Instructions to follow: Give only the number of lines in the listing below where the string "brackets" occurs.

* * *

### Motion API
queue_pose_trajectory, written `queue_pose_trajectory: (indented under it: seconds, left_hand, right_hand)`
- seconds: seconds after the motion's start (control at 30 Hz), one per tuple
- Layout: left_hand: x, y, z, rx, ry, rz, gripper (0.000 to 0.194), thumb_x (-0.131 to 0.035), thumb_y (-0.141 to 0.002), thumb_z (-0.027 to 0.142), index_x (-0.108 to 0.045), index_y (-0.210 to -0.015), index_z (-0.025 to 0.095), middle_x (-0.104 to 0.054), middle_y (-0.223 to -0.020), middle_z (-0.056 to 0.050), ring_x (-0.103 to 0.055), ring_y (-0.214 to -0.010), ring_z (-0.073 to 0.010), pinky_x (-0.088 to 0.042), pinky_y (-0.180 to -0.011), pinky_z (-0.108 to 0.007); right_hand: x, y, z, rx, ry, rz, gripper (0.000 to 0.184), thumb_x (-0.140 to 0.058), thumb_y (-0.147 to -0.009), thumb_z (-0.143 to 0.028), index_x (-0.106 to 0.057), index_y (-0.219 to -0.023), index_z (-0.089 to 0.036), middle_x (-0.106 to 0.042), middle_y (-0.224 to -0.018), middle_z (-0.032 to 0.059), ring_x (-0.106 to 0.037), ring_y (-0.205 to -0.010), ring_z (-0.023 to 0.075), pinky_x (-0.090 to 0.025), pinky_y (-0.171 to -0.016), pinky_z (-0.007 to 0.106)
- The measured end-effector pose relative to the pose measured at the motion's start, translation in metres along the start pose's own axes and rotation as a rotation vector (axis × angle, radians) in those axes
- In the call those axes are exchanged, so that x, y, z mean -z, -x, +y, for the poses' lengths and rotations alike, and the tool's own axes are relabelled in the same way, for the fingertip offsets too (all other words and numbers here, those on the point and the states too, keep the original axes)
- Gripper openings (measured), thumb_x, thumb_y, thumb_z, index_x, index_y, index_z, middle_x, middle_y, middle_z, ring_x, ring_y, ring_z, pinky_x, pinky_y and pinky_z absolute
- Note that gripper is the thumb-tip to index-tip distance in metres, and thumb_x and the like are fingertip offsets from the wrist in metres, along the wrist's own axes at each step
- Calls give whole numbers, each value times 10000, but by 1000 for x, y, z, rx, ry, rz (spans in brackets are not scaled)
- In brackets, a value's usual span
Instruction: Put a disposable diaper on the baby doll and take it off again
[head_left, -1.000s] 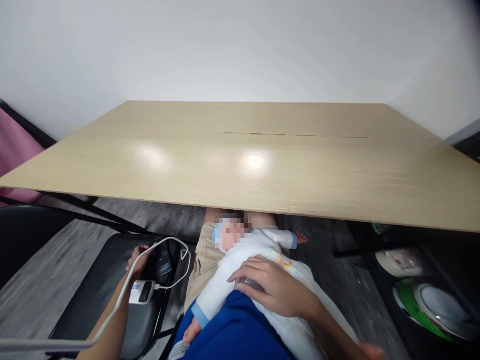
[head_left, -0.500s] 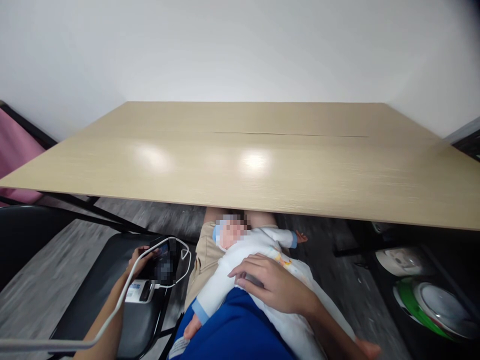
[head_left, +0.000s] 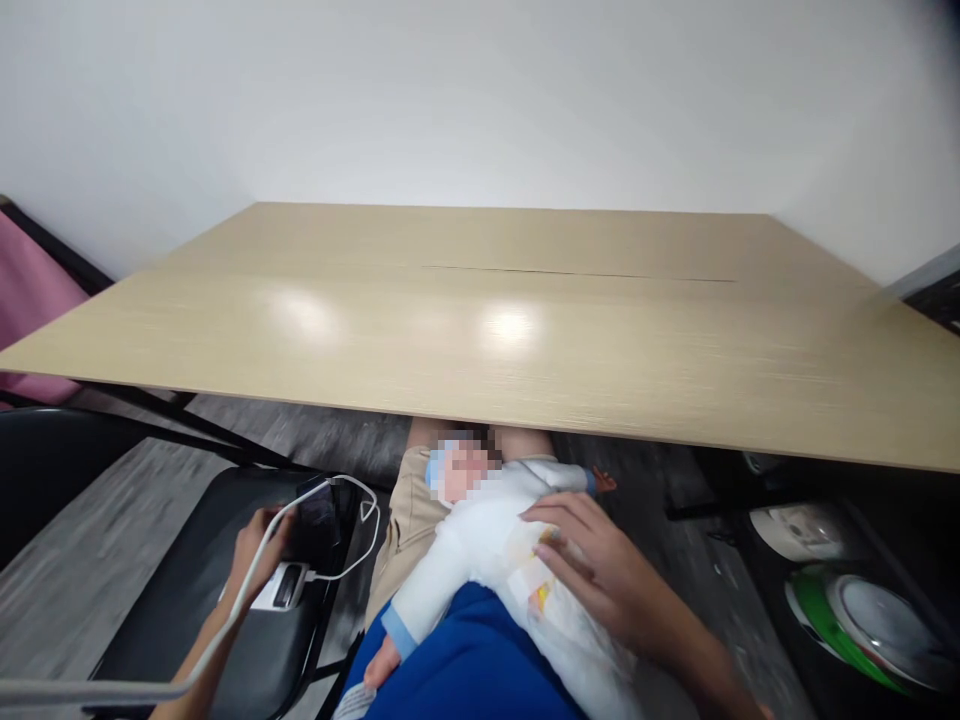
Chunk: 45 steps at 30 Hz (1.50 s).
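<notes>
I can't read any words or numbers here. The phone's (head_left: 318,517) dark screen is too hard to make out. The white box (head_left: 271,596) on the black chair (head_left: 274,660) is too small to read. The yellow and orange print (head_left: 541,598) on the white baby clothes (head_left: 469,545) is too blurry.

Fit was pretty basic tbh: a royal blue top (head_left: 480,665) on the near side of the table (head_left: 420,340), kinda creased, plus beige shorts (head_left: 405,510) that stopped around the knees (head_left: 527,441), right by the table's edge. Left hand (head_left: 262,548), right hand (head_left: 596,565) and forearms were bare.
</notes>
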<state>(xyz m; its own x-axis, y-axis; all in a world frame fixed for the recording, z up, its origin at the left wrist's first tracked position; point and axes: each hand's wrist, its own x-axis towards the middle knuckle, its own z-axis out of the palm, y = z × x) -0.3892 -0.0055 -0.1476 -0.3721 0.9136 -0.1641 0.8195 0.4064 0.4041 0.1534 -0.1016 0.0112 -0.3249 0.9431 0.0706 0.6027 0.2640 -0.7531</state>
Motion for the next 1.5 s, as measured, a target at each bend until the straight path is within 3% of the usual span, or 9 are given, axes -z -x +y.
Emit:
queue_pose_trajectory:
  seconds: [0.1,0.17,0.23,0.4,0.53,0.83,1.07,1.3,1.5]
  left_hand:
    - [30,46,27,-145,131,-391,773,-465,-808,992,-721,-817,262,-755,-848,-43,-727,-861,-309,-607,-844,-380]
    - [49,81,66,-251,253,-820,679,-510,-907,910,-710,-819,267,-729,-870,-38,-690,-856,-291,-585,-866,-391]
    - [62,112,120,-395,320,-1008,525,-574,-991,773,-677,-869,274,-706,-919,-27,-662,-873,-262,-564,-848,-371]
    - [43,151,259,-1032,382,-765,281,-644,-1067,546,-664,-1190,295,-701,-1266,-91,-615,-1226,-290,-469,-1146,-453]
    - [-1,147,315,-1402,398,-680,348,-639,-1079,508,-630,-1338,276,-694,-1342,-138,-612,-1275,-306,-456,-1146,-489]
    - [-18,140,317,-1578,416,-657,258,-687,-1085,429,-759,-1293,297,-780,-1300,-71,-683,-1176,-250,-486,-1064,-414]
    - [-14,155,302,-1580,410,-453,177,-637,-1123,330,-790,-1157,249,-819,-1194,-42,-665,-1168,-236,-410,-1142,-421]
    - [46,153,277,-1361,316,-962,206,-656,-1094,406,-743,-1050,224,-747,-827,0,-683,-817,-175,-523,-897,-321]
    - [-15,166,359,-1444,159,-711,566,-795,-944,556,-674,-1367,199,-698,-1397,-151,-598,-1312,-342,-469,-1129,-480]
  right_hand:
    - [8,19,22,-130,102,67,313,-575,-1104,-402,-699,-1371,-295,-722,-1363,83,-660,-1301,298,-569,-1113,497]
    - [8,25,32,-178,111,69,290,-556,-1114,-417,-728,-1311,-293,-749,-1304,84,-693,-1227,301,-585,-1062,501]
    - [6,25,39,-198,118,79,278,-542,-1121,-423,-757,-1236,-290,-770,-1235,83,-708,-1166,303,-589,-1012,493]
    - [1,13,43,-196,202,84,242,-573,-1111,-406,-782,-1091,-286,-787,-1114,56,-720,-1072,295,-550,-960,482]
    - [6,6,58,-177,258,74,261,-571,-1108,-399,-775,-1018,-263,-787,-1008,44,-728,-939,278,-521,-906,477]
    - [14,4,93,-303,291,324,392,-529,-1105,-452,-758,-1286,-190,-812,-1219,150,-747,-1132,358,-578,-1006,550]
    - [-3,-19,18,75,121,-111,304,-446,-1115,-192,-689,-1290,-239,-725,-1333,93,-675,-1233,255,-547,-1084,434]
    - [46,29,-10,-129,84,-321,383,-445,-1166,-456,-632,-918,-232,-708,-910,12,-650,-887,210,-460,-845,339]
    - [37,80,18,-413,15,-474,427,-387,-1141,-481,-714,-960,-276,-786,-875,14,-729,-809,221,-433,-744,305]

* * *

Solved problem: 2